*** Begin section ***

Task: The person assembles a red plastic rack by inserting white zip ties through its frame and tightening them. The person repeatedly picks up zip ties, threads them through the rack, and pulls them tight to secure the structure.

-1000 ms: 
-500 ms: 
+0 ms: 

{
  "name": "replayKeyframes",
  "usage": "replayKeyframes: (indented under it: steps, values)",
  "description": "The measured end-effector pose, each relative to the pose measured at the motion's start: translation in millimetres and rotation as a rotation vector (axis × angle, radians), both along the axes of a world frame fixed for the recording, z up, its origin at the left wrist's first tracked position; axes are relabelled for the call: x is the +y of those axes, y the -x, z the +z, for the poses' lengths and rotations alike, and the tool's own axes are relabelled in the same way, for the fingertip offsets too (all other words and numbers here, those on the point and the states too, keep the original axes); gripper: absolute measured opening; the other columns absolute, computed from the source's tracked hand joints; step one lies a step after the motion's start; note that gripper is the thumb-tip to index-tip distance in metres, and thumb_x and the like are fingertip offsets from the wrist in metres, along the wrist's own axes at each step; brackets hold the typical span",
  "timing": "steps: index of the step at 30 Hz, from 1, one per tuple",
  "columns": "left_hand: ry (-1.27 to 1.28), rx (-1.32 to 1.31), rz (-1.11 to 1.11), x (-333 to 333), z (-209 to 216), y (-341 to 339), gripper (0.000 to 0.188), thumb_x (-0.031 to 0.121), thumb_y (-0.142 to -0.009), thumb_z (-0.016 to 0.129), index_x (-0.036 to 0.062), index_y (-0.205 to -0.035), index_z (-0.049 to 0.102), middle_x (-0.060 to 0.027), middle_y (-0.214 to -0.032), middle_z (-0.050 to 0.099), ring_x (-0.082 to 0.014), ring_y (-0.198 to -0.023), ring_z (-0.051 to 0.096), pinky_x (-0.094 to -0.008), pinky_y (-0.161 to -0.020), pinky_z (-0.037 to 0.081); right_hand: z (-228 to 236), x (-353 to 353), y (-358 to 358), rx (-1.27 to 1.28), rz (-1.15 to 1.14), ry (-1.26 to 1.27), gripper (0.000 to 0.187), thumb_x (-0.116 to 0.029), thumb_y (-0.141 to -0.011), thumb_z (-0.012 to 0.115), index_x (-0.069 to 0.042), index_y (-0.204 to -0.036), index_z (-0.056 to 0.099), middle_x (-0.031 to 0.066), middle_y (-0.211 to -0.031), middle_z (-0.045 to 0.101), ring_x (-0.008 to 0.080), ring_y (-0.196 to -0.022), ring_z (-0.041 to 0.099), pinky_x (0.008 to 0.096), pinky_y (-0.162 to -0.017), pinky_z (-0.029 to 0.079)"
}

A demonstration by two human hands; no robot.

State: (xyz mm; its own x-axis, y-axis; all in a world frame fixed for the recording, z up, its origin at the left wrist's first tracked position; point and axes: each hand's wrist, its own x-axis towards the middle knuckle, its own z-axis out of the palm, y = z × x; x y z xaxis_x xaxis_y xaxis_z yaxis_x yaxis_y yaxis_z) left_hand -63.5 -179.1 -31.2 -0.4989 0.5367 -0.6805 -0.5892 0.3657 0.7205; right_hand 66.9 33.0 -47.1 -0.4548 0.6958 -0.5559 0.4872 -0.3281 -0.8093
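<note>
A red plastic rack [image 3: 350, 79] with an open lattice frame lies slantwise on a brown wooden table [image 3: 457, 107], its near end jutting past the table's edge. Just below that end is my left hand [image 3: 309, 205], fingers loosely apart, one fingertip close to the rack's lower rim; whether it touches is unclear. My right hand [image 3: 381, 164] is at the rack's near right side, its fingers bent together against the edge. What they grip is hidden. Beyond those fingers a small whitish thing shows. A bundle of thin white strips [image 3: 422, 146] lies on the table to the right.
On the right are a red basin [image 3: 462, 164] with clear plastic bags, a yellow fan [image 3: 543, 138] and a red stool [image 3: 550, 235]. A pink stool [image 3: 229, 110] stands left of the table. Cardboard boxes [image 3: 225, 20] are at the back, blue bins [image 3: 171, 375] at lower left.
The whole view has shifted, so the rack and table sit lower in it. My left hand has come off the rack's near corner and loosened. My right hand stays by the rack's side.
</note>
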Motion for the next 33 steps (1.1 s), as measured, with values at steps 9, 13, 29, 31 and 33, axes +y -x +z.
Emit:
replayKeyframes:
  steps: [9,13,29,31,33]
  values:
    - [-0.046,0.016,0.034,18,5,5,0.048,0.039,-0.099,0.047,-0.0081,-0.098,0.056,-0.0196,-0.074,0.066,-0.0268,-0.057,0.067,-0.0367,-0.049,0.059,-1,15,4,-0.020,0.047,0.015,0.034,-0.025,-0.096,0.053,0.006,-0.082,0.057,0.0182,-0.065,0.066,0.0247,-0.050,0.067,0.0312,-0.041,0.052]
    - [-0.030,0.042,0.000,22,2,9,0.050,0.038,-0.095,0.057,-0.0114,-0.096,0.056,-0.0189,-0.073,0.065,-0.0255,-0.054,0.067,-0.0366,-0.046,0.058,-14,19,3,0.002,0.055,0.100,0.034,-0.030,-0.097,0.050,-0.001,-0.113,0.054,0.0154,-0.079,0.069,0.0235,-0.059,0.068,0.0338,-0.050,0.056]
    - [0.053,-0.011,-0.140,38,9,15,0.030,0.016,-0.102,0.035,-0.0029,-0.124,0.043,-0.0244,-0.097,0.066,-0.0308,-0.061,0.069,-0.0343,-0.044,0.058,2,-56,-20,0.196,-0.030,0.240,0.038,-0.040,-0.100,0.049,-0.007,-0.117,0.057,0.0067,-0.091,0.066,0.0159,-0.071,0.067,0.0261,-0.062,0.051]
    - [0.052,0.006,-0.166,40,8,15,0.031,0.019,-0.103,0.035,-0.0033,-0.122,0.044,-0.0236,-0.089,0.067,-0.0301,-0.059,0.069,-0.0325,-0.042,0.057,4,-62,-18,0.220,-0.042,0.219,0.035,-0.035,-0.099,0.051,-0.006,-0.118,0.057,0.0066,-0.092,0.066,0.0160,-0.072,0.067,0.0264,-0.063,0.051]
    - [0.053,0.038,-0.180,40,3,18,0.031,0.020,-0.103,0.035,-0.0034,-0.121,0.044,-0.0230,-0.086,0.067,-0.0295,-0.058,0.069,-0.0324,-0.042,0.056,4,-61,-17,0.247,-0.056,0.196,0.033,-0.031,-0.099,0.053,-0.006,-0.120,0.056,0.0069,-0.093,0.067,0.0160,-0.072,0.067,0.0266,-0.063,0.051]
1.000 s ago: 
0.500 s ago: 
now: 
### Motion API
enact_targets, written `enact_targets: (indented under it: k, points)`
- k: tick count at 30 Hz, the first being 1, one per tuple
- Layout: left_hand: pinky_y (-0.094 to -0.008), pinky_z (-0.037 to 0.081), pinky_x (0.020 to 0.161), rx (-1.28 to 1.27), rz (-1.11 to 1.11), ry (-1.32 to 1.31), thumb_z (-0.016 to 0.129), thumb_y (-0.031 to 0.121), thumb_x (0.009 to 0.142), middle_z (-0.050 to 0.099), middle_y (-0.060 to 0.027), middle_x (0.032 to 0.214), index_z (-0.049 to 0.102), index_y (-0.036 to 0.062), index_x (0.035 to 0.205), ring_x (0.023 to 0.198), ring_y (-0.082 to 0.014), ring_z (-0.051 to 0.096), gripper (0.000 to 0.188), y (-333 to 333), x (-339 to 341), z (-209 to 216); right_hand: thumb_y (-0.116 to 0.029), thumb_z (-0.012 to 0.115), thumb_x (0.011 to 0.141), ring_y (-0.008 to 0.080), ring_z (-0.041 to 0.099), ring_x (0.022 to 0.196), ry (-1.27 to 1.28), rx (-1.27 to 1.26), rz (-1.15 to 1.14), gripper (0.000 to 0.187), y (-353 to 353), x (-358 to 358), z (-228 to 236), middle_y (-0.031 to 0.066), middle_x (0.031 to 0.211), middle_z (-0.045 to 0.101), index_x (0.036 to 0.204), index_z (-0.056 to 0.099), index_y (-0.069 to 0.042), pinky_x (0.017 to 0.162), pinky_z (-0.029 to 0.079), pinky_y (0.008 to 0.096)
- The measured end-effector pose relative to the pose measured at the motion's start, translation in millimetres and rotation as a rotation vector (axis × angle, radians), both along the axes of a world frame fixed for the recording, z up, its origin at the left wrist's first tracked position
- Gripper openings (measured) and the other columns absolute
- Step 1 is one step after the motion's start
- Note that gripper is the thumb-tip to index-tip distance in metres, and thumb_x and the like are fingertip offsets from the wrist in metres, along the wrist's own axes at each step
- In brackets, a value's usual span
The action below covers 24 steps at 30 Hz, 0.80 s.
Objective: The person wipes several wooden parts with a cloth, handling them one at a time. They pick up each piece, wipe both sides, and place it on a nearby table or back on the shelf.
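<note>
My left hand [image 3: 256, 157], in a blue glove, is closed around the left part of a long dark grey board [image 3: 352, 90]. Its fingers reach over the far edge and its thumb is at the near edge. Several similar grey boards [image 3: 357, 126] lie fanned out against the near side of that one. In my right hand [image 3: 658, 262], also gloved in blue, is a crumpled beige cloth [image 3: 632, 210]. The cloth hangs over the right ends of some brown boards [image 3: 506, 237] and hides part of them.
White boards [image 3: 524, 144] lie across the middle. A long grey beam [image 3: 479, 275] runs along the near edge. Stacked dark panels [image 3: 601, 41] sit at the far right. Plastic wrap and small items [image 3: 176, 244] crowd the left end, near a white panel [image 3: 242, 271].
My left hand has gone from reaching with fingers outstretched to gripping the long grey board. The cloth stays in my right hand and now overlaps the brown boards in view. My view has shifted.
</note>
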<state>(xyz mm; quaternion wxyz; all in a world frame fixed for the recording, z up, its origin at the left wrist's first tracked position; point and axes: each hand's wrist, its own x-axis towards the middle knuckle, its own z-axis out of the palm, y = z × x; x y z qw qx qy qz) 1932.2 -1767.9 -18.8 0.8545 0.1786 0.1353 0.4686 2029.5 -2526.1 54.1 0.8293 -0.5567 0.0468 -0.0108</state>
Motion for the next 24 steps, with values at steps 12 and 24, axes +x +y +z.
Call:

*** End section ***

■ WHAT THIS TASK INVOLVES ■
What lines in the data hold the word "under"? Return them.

■ WRITTEN ANSWER ■
  "usage": "replayKeyframes: (indented under it: steps, values)",
enact_targets, written `enact_targets: (indented under it: k, points)`

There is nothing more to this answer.